- Abbreviation: PANA
- Spokesperson: Ramush Haradinaj
- Founder: Democratic Party of Kosovo Alliance for the Future of Kosovo Social Democratic Initiative
- Founded: May 2017; 8 years ago
- Dissolved: 22 August 2019; 6 years ago
- Headquarters: Pristina, Kosovo

= PANA coalition =

The PANA coalition (Koalicioni PANA) was a ruling post-electoral Kosovan political alliance between four major Albanian and six ethnic minority parties in Kosovo. Its formation ended three months of political uncertainty following the 2017 parliamentary election. It was founded originally as PAN coalition (Koalicioni PAN).

== 2017 election ==
Ahead of the June 2017 election, the nationalist political parties Democratic Party of Kosovo (PDK), Alliance for the Future of Kosovo (AAK), and Social Democratic Initiative (NISMA) agreed to join forces, forming a pre-electoral coalition known as the "PAN coalition" or "War Faction coalition".
They aimed to challenge the pre-electoral coalition of moderate parties Democratic League of Kosovo (LDK), The Alternative, and New Kosovo Alliance (AKR).
AAK party leader and former Kosovo Liberation Army (KLA) commander Ramush Haradinaj was the coalition's figurehead and candidate for Prime Minister of Kosovo, marking the first time since the end of the Kosovo War that all former KLA commanders had joined political parties.
Haradinaj had been accused by Serbia of committing war crimes.

No single party achieved a majority of seats in the election.
The PAN coalition won nearly 34% of the vote; to secure the 61 votes (50%+1) needed to form a government, it needed to join with other coalitions.
The PANA coalition was formed on September 4 when AKR left its pre-electoral coalition with LDK and The Alternative to join the PAN coalition, along with ethnic minority parties.
The new coalition held 63 out of the 120 seats in parliament.

Albin Kurti, leader of the nationalist party Vetëvendosje, commented after the announcement of the new coalition that the formation of a new government was left to Aleksandar Vučić.

== 2019 election ==

Prime Minister Haradinaj resigned in July 2019 after being summoned for questioning by the Kosovan court in The Hague.

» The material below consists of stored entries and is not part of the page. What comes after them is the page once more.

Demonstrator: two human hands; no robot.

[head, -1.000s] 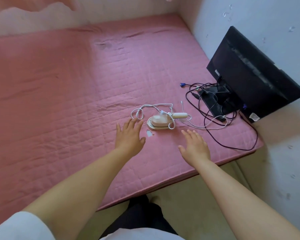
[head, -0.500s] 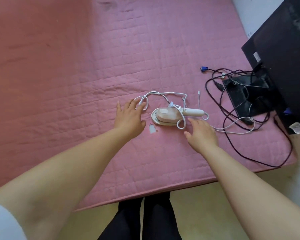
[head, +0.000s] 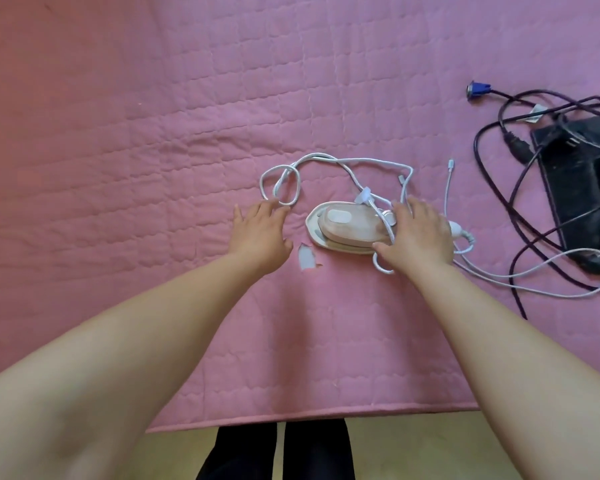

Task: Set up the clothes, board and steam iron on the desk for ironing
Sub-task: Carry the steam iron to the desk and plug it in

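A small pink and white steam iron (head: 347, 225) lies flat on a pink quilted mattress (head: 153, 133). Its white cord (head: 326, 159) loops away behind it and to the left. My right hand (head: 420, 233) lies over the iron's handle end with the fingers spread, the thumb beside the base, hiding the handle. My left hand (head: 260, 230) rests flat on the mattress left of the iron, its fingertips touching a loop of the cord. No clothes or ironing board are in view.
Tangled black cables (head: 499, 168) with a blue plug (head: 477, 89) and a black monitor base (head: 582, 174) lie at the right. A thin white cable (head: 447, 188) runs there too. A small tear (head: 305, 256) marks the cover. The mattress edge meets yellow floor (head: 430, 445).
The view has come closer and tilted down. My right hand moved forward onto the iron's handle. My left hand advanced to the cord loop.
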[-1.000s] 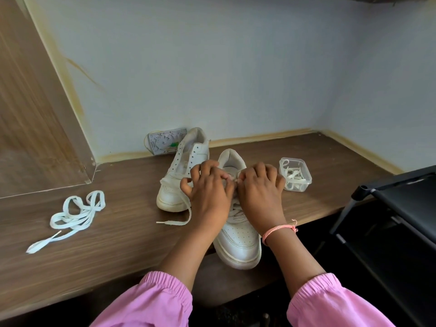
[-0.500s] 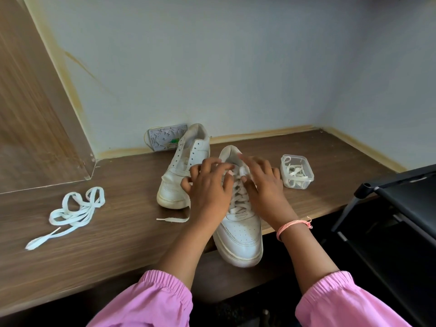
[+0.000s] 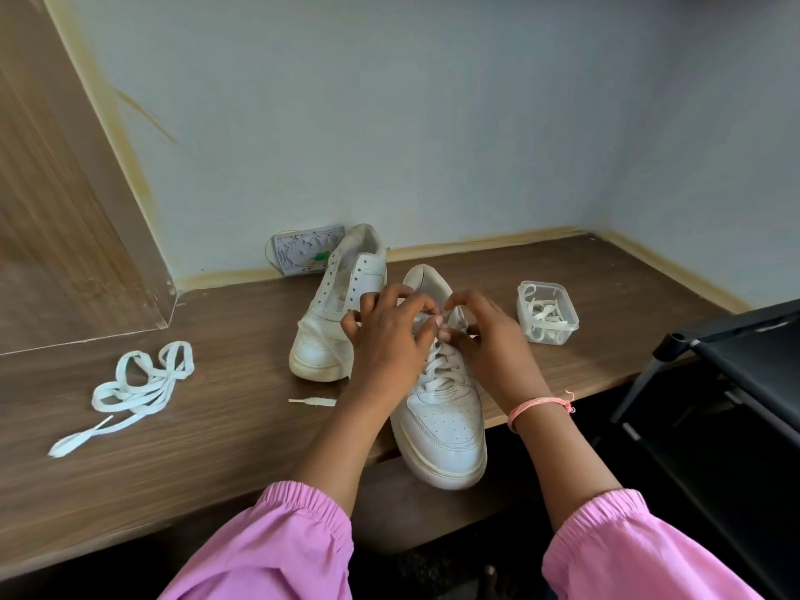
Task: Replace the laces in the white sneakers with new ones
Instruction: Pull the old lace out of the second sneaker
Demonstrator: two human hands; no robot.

With his resignation came the fall of his government.

On August 2, President Hashim Thaçi asked the PANA coalition to propose a new candidate for the office of Prime Minister.
Other political parties opposed the move and the proposal was unsuccessful.

On August 22, the 6th legislature of the Kosovo's parliament came to an abrupt end as a majority of MPs voted to dissolve parliament before the expiration of its term. This brought a formal end to the PANA coalition due to internal disagreements on the matter.